INSTRUCTIONS FOR THE TASK:
Below are entries. Copy exactly the lines running from the line that holds "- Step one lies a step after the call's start" to the line that holds "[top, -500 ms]", with both ends included.
Start of AVAILABLE DATA
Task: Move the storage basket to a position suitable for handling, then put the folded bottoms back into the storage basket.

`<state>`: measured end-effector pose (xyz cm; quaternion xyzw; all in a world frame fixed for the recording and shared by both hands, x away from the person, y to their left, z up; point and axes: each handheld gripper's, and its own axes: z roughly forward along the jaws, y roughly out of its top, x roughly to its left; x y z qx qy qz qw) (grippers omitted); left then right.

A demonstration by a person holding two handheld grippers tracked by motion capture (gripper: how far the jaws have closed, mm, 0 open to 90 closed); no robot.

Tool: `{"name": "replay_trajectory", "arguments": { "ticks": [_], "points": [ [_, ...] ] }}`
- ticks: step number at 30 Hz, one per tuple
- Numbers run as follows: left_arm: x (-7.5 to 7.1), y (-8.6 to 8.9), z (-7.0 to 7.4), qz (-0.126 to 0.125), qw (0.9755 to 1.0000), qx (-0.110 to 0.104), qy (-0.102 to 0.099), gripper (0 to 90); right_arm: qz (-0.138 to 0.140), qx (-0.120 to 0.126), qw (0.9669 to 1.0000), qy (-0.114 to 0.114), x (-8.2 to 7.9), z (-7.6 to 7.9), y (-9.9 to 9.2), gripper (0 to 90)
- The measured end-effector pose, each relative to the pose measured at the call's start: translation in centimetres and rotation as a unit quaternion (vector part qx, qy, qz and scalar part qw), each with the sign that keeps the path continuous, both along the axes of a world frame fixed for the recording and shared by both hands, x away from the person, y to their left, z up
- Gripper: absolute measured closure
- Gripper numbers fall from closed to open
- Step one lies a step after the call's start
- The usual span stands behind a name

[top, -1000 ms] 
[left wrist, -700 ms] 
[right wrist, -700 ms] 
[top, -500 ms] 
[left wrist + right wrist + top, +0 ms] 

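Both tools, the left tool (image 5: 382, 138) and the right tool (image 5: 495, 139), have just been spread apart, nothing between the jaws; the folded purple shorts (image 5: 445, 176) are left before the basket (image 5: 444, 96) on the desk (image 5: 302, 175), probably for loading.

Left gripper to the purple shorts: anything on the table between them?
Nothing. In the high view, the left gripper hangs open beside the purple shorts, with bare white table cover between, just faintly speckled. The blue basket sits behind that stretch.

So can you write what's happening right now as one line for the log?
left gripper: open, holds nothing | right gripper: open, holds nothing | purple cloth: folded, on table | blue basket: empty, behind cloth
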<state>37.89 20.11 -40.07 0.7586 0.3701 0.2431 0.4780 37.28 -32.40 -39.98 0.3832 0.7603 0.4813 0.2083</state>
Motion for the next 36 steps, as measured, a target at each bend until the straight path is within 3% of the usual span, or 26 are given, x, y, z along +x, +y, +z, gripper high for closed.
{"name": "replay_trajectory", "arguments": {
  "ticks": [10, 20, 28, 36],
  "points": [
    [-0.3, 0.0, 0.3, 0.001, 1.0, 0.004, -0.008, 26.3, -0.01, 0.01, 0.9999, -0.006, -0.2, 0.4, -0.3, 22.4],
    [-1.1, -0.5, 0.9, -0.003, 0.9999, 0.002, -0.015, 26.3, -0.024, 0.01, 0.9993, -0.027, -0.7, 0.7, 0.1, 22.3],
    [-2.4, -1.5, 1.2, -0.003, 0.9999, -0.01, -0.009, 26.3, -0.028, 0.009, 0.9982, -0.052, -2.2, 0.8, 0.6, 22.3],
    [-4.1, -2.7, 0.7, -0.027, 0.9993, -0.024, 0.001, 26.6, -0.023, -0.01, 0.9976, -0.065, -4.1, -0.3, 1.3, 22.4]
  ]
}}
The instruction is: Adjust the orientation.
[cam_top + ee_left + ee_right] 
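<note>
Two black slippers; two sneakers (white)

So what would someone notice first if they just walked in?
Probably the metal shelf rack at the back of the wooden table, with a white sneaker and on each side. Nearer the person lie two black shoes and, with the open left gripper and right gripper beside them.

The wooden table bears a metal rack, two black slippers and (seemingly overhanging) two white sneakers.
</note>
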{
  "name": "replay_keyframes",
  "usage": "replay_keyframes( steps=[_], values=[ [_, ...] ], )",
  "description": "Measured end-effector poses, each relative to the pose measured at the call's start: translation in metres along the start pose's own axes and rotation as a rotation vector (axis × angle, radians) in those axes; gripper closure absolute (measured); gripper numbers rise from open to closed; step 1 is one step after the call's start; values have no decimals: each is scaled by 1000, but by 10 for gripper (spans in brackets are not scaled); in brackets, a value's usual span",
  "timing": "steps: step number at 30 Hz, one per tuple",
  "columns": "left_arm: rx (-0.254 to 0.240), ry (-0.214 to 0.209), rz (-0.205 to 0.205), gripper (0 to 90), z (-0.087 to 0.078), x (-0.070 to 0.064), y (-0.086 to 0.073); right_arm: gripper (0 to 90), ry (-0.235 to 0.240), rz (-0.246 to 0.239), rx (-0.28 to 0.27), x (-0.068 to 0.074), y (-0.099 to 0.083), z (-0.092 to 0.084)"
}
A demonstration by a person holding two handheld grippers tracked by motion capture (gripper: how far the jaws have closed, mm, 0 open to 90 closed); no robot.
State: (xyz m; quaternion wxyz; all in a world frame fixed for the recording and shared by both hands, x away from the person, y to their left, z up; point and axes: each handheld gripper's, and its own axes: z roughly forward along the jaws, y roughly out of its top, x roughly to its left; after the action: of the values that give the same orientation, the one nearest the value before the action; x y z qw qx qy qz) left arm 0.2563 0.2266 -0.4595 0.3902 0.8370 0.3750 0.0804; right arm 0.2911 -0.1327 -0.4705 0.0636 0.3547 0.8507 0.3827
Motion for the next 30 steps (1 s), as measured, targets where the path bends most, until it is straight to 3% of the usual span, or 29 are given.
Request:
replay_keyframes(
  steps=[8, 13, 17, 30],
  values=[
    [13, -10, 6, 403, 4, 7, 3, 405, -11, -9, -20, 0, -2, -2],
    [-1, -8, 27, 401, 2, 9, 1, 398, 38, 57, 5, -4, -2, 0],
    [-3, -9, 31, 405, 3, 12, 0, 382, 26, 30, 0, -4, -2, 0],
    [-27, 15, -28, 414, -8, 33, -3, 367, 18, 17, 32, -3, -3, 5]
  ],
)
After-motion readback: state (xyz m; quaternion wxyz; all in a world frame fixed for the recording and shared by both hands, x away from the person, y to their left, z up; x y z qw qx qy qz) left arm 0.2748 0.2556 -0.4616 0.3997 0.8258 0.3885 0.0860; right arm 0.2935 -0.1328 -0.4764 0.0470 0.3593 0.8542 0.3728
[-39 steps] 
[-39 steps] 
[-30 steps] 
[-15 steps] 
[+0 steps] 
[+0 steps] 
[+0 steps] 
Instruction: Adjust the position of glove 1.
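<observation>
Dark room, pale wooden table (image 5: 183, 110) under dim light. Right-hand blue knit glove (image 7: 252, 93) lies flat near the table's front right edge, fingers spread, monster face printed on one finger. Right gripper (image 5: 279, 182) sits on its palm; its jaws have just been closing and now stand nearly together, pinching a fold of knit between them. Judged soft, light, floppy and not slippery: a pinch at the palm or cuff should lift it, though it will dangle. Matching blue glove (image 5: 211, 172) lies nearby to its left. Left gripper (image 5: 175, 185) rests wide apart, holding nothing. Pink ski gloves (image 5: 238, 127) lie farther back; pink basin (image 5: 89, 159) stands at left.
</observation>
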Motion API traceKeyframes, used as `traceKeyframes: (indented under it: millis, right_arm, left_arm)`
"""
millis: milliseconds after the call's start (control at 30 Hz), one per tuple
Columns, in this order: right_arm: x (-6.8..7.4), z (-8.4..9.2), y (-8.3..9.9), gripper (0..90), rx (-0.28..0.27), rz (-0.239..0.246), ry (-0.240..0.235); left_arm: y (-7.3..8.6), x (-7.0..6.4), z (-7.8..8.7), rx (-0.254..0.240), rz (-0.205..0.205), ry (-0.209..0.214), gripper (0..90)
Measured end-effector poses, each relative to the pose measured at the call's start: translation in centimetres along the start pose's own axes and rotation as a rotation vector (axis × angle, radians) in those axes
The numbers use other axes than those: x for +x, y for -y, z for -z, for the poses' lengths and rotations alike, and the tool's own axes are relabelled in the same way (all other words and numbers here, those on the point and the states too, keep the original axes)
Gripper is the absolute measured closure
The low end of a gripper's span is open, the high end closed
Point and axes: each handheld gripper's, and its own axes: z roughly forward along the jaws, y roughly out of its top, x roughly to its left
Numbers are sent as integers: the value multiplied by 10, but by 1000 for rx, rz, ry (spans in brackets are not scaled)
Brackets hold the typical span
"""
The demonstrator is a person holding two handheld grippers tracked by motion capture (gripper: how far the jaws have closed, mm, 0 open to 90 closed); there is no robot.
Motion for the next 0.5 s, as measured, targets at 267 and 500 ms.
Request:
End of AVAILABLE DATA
ANSWER AREA:
- Step one lies a step after the call's start
- The usual span stands behind a name

[top, -1000 ms] 
[left wrist, -700 ms] 
[right wrist, -700 ms] 
[top, -500 ms] 

With that, the exercise is finished.